「強制徴用はなかった」「日本軍『慰安婦』は性奴隷ではなかった」などの極端な歴史歪曲で論議を引き起こした『反日種族主義』に向けて、学者と専門家が反撃に出た。民族問題研究所と日本軍「慰安婦」研究会は1日、ソウル龍山区(ヨンサング)の植民地歴史博物館で『反日種族主義』緊急シンポジウムを開き、この本の主張に逐一論破した。『反日種族主義』に対する学術団体レベルの対応は今回が初めてだ。この問題に対する熱い関心を示すかのように80人ほどの聴衆が訪れ、討論の場を熱くした。

この日、発表者として出席したキム・ミンチョル慶煕大学ヒューマニタス・カレッジ教授(韓国近現代史)は、「2000年代初め、日本で『自由主義史観論者』と自称する極右知識人が、既存の歴史教科書を『自虐史観』に陥ったと攻撃し、日本軍『慰安婦』や強制動員を否定する主張を行った。韓国のニューライトがこうした陳腐なレパートリーを持ち出すのは、解放以後、粘り強く日本政府と企業を相手に被害賠償を要求して闘ってきた強制動員被害者に対する明白な名誉毀損であり、研究者に対する冒とく」であると語った。

シンポジウムでは、最近の日本の輸出規制措置の背景になった強制動員問題に関する反論が行われた。これに先立ち、チュ・イクジョン落星台経済研究所研究委員は『反日種族主義』で、「(解放直後)日本が残していった財産は、朝鮮半島の総財産の85%に達した。そもそも韓国側が日本に請求するものは、あまりなかった」と主張した。これについてキム・チャンロク慶北大学法学専門大学院教授は、「日本の朝鮮総督府の財産は、大韓帝国の財産を強奪したものだから、当然返さなければならず、日本人の私有財産も植民地統治庇護の下で成立した構造的収奪の産物なので、正当な財産ではない」と話した。キム教授は、チュ研究委員の「1965年の韓日請求権協定で一切の請求権が完全に整理されたのに、韓国最高裁(大法院)がこれをひっくり返した」という主張も問題視した。キム教授は「個人の請求権は協定により消滅していないということは、韓日両国政府と裁判所により確認されている」として「チュ研究委員の論理は『植民地支配責任というものは、初めからない』と前提する場合にのみ整合性を有することができるが、それは安倍政権ですら言い切ることができない時代錯誤的な前提」と指摘した。

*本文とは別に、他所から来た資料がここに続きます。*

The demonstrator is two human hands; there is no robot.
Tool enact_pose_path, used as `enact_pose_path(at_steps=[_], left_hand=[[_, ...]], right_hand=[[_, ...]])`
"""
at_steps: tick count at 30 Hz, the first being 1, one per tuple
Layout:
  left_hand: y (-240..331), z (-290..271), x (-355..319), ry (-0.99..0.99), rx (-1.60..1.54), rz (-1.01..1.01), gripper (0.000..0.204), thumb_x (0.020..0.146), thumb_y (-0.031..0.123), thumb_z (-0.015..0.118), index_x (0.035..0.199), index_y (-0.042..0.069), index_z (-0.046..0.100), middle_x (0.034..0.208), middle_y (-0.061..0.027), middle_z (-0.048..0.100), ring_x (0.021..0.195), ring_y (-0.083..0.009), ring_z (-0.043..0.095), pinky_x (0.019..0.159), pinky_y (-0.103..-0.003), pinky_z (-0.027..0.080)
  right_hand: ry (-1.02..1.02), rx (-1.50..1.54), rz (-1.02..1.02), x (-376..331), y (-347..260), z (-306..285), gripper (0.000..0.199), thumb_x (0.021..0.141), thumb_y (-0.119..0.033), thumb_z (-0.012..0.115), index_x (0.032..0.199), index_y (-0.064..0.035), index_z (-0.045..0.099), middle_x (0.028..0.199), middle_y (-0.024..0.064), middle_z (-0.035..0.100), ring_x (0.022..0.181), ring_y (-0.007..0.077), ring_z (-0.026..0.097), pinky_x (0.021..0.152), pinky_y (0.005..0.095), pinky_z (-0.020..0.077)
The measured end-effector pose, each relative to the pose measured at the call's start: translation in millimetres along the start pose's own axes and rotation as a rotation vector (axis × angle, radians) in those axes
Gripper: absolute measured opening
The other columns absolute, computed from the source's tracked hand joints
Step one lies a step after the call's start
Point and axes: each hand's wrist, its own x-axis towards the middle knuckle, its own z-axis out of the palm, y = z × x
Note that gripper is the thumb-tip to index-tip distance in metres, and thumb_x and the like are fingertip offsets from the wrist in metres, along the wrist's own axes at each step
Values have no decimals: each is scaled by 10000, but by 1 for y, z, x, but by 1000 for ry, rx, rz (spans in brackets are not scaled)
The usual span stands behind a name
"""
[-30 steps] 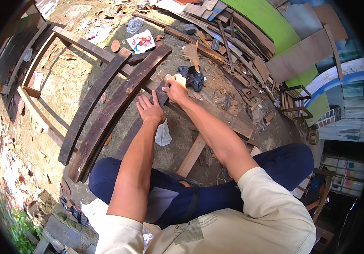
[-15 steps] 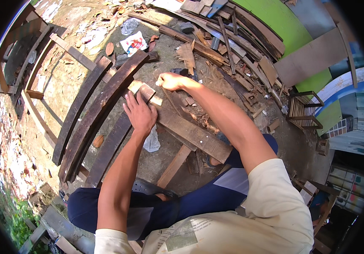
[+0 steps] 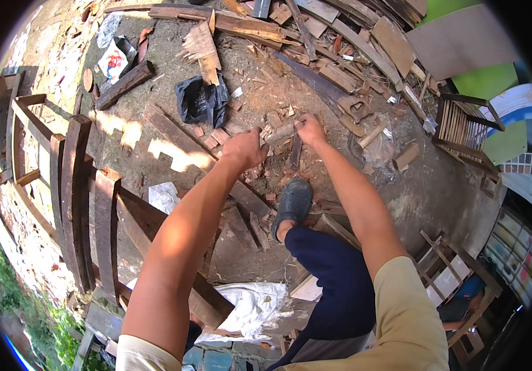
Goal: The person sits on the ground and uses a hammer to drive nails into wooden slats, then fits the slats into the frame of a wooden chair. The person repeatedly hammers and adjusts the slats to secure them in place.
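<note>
My left hand [image 3: 245, 148] hovers low over the chip-strewn ground, thumb and forefinger apart, holding nothing I can see. Just beyond its fingertips lies a short grey-brown piece of wood [image 3: 280, 134]. My right hand [image 3: 310, 131] is closed at the other end of that piece, its fingers pinched together. A narrow dark strip [image 3: 296, 152] shows below the right fingers; whether they grip it or the wood piece I cannot tell. Beneath my left forearm runs a long plank [image 3: 182, 137]. A black plastic bag [image 3: 201, 102] sits a little beyond my left hand.
Several dark curved timbers [image 3: 75, 204] stand joined at the left. Scrap boards [image 3: 235, 26] are heaped along the far side. A slatted wooden stool [image 3: 467, 128] stands at the right. My shoe [image 3: 294, 201] rests near my hands, and a white sack [image 3: 253, 309] lies close to me.
My left hand has left the timber end it was resting on. Both hands now reach low over the wood chips, and the view has turned right, leaving the curved timbers at the left.
</note>
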Motion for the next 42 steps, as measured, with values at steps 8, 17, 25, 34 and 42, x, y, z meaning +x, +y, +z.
enact_pose_path(at_steps=[8, 17, 25, 34, 42], left_hand=[[18, 86, 68, -179, -99, -159, 680, 967, 452, 550, 1467, 28, 370, 1213, -275, 660, 1140, -427, 635, 1002, -495, 497], [40, 77, 42, -174, -276, -261, 680, 960, 430, 563, 1444, -13, 384, 1267, -272, 636, 1179, -427, 616, 1011, -494, 489], [14, -8, -80, 9, -379, -258, 558, 939, 380, 590, 1390, 59, 518, 1229, -239, 664, 1171, -397, 622, 1001, -481, 494], [-155, -76, -199, 1084, -93, -218, 338, 879, 233, 675, 1166, 58, 636, 1134, -157, 651, 1097, -342, 609, 954, -461, 463], [-313, -79, -267, 896, -66, -753, 979, 853, 635, 676, 1557, 95, 263, 1544, -208, 366, 1467, -406, 290, 1179, -598, 229]], right_hand=[[84, -389, 237, 70, 120, -77, 619, 879, -279, 685, 1430, -84, 480, 1556, 119, 366, 1441, 357, 327, 1164, 474, 348], [37, -793, -88, 52, 101, -99, 386, 1000, -261, 534, 1320, -49, 575, 1443, 145, 526, 1420, 311, 370, 1175, 612, 178], [124, 8, -133, -113, 8, -82, 419, 1001, -368, 540, 1107, 35, 575, 1063, 316, 651, 1033, 477, 619, 880, 516, 468], [-175, 586, -61, -274, -160, -47, 430, 999, -420, 609, 1062, 3, 576, 895, 129, 646, 832, 245, 626, 783, 410, 495], [-68, 377, -350, -356, -309, 1, 417, 963, -366, 694, 1129, -12, 549, 928, 153, 683, 852, 278, 658, 790, 411, 500]])
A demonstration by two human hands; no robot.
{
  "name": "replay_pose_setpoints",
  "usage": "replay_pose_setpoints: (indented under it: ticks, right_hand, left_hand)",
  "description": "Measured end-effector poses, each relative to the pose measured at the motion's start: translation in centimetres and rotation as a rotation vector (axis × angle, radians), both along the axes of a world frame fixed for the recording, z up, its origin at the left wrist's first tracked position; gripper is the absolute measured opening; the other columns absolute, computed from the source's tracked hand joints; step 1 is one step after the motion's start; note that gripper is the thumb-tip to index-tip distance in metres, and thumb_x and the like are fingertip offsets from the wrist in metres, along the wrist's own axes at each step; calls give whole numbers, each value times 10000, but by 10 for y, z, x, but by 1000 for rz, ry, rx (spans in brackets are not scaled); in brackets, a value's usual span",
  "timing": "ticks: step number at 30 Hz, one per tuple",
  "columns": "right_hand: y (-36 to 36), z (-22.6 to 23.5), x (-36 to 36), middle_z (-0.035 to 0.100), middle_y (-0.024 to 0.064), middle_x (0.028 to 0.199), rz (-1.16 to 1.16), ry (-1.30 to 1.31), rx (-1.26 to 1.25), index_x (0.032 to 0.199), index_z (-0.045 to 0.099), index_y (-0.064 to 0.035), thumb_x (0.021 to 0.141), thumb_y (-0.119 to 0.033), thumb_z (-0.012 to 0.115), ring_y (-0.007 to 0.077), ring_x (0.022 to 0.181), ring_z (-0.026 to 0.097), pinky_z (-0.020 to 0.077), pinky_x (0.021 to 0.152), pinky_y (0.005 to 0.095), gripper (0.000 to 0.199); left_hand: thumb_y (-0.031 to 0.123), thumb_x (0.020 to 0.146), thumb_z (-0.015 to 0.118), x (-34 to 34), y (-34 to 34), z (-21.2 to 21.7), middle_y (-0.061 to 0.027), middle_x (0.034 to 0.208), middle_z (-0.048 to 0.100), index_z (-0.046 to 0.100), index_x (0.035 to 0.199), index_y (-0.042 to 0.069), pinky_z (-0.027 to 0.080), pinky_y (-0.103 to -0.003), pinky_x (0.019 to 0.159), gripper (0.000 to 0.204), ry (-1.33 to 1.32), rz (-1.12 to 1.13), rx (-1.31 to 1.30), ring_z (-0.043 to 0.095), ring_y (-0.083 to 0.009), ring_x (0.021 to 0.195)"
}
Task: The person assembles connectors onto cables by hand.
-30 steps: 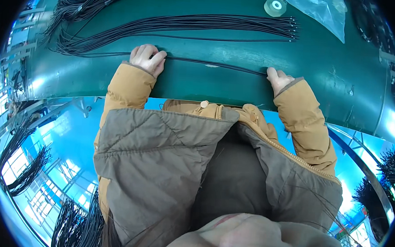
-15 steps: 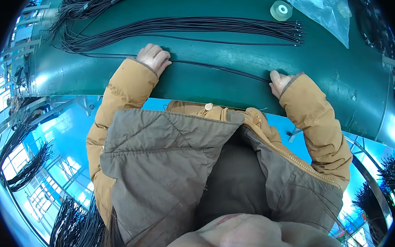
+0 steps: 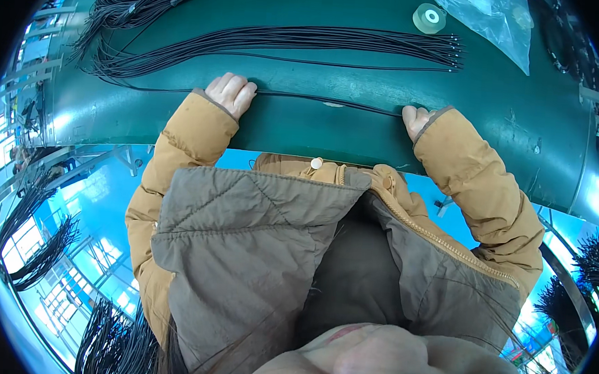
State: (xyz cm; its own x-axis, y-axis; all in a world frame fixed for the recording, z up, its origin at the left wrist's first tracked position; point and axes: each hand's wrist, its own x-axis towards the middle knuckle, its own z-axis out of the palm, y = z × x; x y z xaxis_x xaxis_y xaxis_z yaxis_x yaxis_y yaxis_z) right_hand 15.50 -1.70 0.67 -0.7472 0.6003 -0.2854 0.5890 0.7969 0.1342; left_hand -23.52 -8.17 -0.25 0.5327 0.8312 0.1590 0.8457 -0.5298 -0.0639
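Note:
Thin black cables stretch between my two hands, close above the green table. My left hand is closed around them, and their run goes on leftward past my wrist toward the larger bundle. At the right, my right hand is closed on the cables near their end; the ends themselves are hidden by my fingers. Just beyond lies a long bundle of black cables, its cut ends lined up at the right. One single strand rests a little apart on its near side.
The green table has its near edge at my body. At the far left is another cable heap. A tape roll and a clear plastic bag lie far right. More cables hang below at the left.
My right hand has shifted slightly left, and its fingers have curled in more. The cables between my hands lie closer together. My left hand has barely moved.

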Motion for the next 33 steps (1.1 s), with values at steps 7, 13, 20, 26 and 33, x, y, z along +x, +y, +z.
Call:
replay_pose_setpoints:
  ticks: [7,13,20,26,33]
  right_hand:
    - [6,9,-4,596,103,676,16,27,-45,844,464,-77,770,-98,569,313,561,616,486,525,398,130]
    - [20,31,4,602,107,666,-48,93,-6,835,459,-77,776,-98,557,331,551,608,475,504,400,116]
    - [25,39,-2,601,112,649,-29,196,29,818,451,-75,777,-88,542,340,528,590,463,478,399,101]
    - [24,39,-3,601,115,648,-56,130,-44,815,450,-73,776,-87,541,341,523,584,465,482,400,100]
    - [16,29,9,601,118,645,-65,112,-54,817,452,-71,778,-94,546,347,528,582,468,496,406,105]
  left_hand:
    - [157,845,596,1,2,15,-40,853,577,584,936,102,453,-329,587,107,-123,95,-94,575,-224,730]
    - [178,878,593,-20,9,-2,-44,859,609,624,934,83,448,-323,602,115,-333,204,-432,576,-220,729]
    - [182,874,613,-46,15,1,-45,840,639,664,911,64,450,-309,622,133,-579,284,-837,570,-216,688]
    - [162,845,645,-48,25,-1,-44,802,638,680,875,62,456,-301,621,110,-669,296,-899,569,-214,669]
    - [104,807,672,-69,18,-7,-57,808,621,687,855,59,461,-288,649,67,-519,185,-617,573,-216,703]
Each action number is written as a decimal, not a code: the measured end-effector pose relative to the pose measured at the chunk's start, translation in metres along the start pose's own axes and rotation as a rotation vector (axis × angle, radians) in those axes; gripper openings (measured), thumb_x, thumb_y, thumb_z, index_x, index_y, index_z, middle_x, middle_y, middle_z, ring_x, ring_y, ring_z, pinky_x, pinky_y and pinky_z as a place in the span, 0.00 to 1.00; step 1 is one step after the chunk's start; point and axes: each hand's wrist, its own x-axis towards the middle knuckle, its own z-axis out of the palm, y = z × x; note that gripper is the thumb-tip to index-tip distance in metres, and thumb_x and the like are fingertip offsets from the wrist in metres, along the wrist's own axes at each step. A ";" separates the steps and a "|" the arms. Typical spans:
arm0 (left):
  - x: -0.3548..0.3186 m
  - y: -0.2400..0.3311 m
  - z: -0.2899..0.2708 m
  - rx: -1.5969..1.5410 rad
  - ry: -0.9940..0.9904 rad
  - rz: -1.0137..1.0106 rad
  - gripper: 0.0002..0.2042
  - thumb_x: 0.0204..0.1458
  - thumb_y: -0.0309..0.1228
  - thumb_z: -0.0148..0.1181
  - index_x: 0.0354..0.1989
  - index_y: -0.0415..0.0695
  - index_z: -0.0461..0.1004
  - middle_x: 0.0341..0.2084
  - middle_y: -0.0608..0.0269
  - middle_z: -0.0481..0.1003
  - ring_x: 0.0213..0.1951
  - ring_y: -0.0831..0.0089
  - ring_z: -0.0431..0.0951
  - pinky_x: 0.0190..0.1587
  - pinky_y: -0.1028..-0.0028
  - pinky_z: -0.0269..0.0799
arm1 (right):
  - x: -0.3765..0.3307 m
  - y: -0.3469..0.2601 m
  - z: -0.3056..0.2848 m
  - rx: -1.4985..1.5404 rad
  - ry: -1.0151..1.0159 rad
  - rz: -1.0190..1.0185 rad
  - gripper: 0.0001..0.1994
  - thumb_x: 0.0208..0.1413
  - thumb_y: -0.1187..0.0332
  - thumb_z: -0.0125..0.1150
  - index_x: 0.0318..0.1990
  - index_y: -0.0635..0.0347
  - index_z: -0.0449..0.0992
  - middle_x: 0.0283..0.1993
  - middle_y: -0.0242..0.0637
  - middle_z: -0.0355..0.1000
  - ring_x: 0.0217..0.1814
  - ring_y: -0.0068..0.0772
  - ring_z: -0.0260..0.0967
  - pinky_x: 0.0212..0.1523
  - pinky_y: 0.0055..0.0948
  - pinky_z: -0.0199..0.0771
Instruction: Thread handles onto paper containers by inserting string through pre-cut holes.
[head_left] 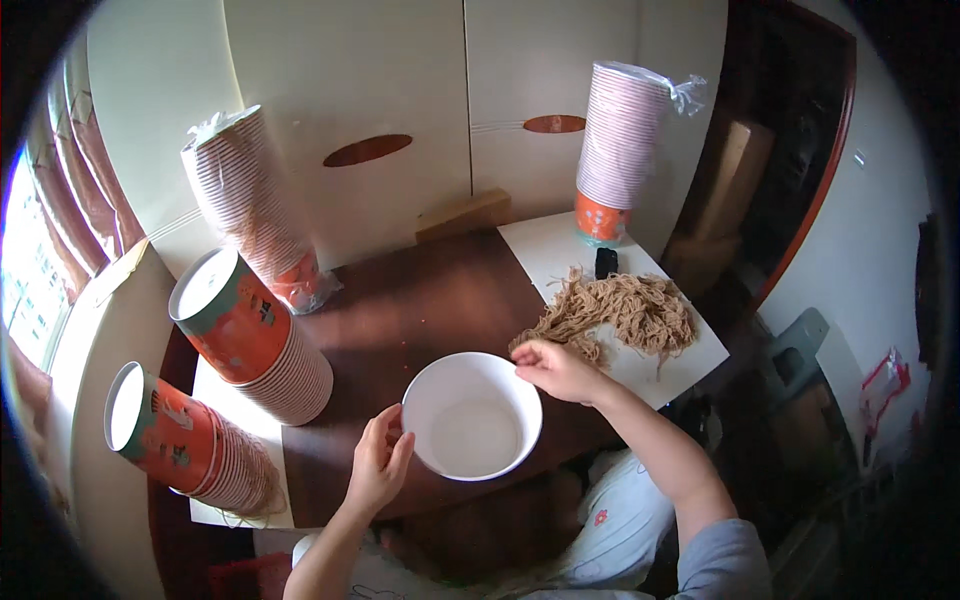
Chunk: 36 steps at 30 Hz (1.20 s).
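Currently L hand (375, 460) at left rim of white tub (472, 430), R hand (560, 372) by upper-right rim. Hands apart, grip unclear. Tan strands (640, 310) beyond tub, R.

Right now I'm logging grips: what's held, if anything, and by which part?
Apparently the open tub: right hand at upper-right rim, left hand against left side.

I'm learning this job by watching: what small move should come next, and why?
Perhaps steady the round white paper-like tub with the left hand and move the right hand to the loose heap of tan stringy fibre: the tub looks bare inside, the left hand is at its rim, and the right hand is beside the nearest strands.
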 end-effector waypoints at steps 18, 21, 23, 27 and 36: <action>0.016 0.047 0.051 0.492 -0.507 0.202 0.35 0.35 0.50 0.61 0.48 0.37 0.63 0.44 0.46 0.65 0.45 0.53 0.67 0.48 0.64 0.63 | -0.027 -0.019 0.025 0.460 -0.327 0.324 0.12 0.54 0.72 0.45 0.45 0.66 0.66 0.41 0.34 0.67 0.42 0.24 0.65 0.45 0.25 0.67; 0.016 0.047 0.054 0.468 -0.526 0.177 0.34 0.35 0.47 0.62 0.49 0.37 0.62 0.44 0.48 0.65 0.45 0.54 0.67 0.48 0.65 0.63 | -0.028 -0.008 0.021 0.459 -0.309 0.253 0.11 0.52 0.73 0.47 0.43 0.66 0.67 0.39 0.34 0.68 0.41 0.22 0.65 0.43 0.22 0.66; 0.016 0.046 0.055 0.477 -0.521 0.168 0.33 0.36 0.46 0.62 0.49 0.38 0.62 0.44 0.49 0.64 0.45 0.55 0.67 0.48 0.66 0.63 | -0.028 -0.001 0.019 0.419 -0.296 0.240 0.10 0.51 0.75 0.49 0.41 0.67 0.69 0.37 0.34 0.69 0.39 0.20 0.64 0.41 0.20 0.65; 0.018 0.041 0.053 0.394 -0.532 0.144 0.33 0.36 0.45 0.62 0.50 0.38 0.62 0.44 0.48 0.64 0.44 0.55 0.68 0.47 0.66 0.63 | -0.028 -0.003 0.022 0.401 -0.278 0.253 0.09 0.49 0.75 0.50 0.38 0.66 0.71 0.35 0.34 0.70 0.38 0.19 0.65 0.40 0.20 0.65; 0.020 0.037 0.054 0.348 -0.558 0.141 0.33 0.37 0.45 0.62 0.50 0.40 0.59 0.41 0.47 0.65 0.45 0.53 0.66 0.48 0.64 0.61 | -0.027 0.012 0.024 0.245 -0.201 0.103 0.03 0.48 0.78 0.51 0.32 0.65 0.71 0.31 0.32 0.70 0.34 0.18 0.66 0.36 0.20 0.67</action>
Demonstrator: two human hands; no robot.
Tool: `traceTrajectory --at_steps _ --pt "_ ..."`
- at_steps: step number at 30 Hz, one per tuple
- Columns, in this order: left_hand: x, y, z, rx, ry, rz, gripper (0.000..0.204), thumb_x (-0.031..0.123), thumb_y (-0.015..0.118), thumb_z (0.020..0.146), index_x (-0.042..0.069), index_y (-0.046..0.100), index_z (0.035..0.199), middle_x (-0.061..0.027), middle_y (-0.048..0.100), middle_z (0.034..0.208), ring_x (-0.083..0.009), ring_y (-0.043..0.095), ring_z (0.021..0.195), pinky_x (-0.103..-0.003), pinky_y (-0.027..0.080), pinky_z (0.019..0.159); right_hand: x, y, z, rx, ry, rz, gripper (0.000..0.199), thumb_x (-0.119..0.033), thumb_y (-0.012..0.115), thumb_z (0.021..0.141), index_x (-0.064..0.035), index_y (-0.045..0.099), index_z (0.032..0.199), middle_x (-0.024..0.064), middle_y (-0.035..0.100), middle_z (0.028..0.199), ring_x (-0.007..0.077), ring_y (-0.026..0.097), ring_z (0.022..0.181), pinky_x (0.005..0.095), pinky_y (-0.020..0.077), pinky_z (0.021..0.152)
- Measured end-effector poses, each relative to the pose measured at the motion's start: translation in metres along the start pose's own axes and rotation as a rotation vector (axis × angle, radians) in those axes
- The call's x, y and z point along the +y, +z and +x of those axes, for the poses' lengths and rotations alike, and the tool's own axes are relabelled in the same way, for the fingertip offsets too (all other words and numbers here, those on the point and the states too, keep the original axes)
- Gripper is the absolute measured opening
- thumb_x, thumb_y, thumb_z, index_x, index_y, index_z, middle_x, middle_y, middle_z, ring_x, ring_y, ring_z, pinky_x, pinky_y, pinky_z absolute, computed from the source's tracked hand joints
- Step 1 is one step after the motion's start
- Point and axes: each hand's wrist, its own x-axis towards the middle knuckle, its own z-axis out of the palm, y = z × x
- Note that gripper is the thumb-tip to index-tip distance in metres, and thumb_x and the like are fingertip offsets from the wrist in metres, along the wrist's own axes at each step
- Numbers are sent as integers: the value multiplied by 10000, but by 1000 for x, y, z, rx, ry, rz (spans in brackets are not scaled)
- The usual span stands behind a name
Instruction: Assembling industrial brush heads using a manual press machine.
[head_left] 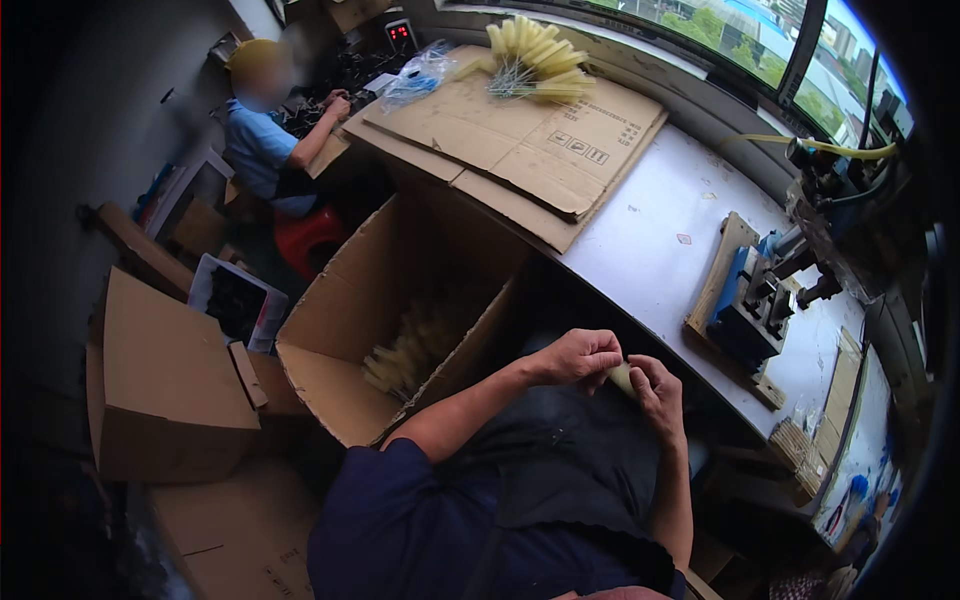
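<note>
Over my lap, my left hand (580,357) and my right hand (657,393) meet close together. A small pale-yellow piece (622,378) shows between them, held in the closed fingers of my right hand. My left hand's thumb and fingers are pinched beside it; what lies in that pinch is too small to make out. In the open cardboard box (335,330) left of my hands lies a heap of similar pale-yellow pieces (415,350). A bunch of pale-yellow pieces on thin metal rods (540,62) rests on flat cardboard sheets (480,150) upon the table.
A blue metal press fixture (745,305) stands on a wooden board on the white table (650,215), at right. At far left a person in a blue shirt (262,150) works with both hands. Closed cartons (180,360) and a white bin (240,300) stand at left.
</note>
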Motion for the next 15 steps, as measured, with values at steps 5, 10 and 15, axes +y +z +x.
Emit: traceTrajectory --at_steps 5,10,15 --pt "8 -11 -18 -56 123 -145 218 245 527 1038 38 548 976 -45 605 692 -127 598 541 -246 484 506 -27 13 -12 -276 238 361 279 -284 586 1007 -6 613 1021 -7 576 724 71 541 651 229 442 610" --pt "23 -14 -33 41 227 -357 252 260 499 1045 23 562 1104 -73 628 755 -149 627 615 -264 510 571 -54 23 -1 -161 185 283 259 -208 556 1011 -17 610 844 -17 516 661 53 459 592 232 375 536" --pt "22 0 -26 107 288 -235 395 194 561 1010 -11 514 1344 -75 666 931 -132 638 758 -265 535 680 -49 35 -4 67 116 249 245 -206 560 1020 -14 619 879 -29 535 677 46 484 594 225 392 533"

『反日種族主義』にある日本軍「慰安婦」制度に対する主張は、すでに学問的に克服されたものとの指摘も出た。この本でイ・ヨンフン元ソウル大学教授は、「合法的な民間の公娼制が軍事的に動員されたものであり、慰安婦は廃業の権利と自由を持っていたので、性奴隷ではなかった」と主張した。これにカン・ソンヒョン聖公会大学東アジア研究所研究教授は、「現在の研究は、日本軍『慰安婦』制度が植民地公娼制をモデルとしてより抑圧的に変形されたものであるという点、本人の意志に反する強制動員が広範囲に行われ、公娼制が戦前の日本の刑法と国際法でも違法であったという点、『慰安婦』の生活が性奴隷と同じであるという点、さらに植民地公娼制のみならず日本本土の公娼制も性奴隷の観点から見なければならないという点を明確にしている」と述べた。

発表者は『反日種族主義』の著者の政治的意図も指摘した。パク・スヒョン民族問題研究所事務局長は「筆者の大部分はニューライトで、彼らが主導した代案・教学社・国定歴史教科書は、親日と独裁の美化や内容不十分により廃棄された。学問的に死亡宣告を受けたも同然だ。彼らの意図は、日本の極右勢力『新しい歴史教科書をつくる会』のように大衆的影響力を拡大して保守層を結集し、これを通じて自分たちの立場を強化しようとすること」だと分析した。キム・チャンロク教授は、「イ・ヨンフン氏が小説家の趙廷来(チョ・ジョンネ)氏を非難するために用いた『狂気じみた憎悪の歴史小説家』という言葉は、果たして本当は誰にふさわしいのか」と反問した。